Symptoms

There are three types of neurofibromatosis, each with different signs and symptoms.

Neurofibromatosis 1

Neurofibromatosis 1 (NF1) is usually diagnosed during childhood. Signs are often noticeable at birth or shortly afterward and almost always by age 10. Signs and symptoms are often mild to moderate, but can vary in severity.

Signs and symptoms include:

• Flat, light brown spots on the skin (cafe au lait spots). These harmless spots are common in many people. Having more than six cafe au lait spots suggests NF1. They are usually present at birth or appear during the first years of life. After childhood, new spots stop appearing.
• Freckling in the armpits or groin area. Freckling usually appears by ages 3 to 5. Freckles are smaller than cafe au lait spots and tend to occur in clusters in skin folds.
• Tiny bumps on the iris of the eye (Lisch nodules). These harmless nodules can't easily be seen and don't affect vision.
• Soft, pea-sized bumps on or under the skin (neurofibromas). These benign tumors usually develop in or under the skin, but can also grow inside the body. Sometimes, a growth will involve many nerves (plexiform neurofibroma). Plexiform neurofibromas, when located on the face, can cause disfigurement. Neurofibromas may increase in number with age.
• Bone deformities. Abnormal bone development and a deficiency in bone mineral density can cause bone deformities such as a curved spine (scoliosis) or a bowed lower leg.
• Tumor on the optic nerve (optic glioma). These tumors usually appear by age 3, rarely in late childhood and adolescence, and almost never in adults.
• Learning disabilities. Impaired thinking skills are common in children who have NF1 but are usually mild. Often there is a specific learning disability, such as a problem with reading or mathematics. Attention-deficit/hyperactivity disorder (ADHD) and speech delay also are common.
• Larger than average head size. Children with NF1 tend to have a larger than average head size due to increased brain volume.
• Short stature. Children who have NF1 often are below average in height.

Neurofibromatosis 2

Neurofibromatosis 2 (NF2) is much less common than NF1. Signs and symptoms of NF2 usually result from the development of benign, slow-growing tumors in both ears (acoustic neuromas), which can cause hearing loss. Also known as vestibular schwannomas, these tumors grow on the nerve that carries sound and balance information from the inner ear to the brain.

Signs and symptoms generally appear during the late teen and early adult years, and can vary in severity. Signs and symptoms can include:

• Gradual hearing loss
• Ringing in the ears
• Poor balance
• Headaches

Sometimes NF2 can lead to the growth of schwannomas in other nerves, including the cranial, spinal, visual (optic) and peripheral nerves. People who have NF2 may also develop other benign tumors.

Signs and symptoms of these tumors can include:

• Numbness and weakness in the arms or legs
• Pain
• Balance difficulties
• Facial drop
• Vision problems or cataracts
• Seizures
• Headache

Schwannomatosis

This rare type of neurofibromatosis usually affects people after age 20. Symptoms usually appear between ages 25 and 30. Schwannomatosis causes tumors to develop on the cranial, spinal and peripheral nerves — but rarely on the nerve that carries sound and balance information from the inner ear to the brain. Tumors don't usually grow on both hearing nerves, so people who have schwannomatosis don't experience the same hearing loss as people who have NF2.

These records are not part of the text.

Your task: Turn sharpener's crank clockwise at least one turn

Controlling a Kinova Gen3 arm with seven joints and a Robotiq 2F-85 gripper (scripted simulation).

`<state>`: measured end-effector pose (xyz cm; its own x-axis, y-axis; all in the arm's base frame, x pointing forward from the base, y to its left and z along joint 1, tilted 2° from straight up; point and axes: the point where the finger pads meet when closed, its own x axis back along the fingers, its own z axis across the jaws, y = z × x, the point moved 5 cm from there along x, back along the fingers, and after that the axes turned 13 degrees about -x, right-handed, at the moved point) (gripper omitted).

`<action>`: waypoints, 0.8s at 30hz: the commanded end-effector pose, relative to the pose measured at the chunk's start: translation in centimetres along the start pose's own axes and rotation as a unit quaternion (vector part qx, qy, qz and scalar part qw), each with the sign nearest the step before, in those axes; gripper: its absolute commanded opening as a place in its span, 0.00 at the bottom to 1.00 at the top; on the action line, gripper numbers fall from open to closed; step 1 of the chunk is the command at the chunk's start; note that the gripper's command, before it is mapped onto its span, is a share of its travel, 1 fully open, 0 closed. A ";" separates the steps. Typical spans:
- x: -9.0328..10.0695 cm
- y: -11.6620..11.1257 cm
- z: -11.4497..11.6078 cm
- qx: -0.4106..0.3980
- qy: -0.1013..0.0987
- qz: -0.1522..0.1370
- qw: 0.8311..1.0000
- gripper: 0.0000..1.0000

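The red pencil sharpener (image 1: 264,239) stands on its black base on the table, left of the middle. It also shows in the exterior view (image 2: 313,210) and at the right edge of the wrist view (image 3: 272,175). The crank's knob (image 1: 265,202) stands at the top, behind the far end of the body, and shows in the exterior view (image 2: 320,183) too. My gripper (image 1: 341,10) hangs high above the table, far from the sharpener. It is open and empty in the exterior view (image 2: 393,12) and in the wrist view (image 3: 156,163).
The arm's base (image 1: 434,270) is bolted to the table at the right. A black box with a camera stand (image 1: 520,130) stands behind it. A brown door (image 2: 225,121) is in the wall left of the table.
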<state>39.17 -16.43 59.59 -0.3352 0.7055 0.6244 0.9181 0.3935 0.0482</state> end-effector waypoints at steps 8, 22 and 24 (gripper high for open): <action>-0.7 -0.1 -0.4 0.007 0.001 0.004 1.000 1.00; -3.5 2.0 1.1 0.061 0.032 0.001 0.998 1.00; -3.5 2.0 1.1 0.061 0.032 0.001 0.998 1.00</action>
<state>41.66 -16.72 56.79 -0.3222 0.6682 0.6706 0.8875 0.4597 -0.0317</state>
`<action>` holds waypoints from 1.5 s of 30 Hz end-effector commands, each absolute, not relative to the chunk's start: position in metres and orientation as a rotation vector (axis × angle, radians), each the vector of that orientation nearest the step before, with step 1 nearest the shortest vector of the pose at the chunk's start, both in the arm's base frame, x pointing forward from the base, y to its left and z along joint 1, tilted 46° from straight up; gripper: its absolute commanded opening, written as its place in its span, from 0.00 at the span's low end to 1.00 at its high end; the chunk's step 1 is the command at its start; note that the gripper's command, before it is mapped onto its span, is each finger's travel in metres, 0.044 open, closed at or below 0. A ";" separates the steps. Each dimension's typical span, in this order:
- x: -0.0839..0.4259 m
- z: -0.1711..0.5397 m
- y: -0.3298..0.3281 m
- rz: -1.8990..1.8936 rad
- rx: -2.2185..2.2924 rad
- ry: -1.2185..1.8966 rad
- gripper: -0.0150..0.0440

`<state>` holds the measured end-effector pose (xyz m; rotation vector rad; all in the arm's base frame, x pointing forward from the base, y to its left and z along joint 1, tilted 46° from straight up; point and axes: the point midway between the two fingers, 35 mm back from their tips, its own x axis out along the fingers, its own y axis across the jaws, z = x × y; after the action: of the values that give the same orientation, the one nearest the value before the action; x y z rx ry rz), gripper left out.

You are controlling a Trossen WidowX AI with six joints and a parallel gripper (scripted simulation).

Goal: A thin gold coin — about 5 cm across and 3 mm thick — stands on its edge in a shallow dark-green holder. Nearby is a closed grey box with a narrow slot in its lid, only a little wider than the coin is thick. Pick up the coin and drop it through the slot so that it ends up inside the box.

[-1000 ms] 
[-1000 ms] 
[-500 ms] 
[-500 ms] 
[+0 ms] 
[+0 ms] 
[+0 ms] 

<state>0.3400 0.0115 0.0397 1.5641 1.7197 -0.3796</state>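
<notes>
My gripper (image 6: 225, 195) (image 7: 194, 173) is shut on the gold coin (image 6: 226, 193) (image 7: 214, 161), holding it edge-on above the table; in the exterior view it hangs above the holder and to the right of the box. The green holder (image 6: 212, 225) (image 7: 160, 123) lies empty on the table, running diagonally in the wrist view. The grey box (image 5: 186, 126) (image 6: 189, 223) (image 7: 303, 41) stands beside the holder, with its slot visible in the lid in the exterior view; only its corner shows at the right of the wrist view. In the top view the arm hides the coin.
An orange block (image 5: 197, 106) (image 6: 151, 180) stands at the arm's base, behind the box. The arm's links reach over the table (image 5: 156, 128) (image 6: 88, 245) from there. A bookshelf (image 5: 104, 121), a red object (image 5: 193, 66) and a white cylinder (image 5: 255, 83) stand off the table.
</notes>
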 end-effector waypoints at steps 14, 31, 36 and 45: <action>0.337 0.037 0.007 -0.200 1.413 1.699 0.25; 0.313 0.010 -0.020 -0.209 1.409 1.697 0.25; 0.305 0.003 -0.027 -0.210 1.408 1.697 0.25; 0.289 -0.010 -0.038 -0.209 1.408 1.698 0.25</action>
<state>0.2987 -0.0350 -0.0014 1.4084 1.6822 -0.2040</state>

Symptoms of schwannomatosis include:

• Chronic pain, which can occur anywhere in the body and can be disabling
• Numbness or weakness in various parts of the body
• Loss of muscle

When to see a doctor

See your doctor if you or your child develop signs or symptoms of neurofibromatosis. The tumors associated with neurofibromatosis are often benign and slow growing.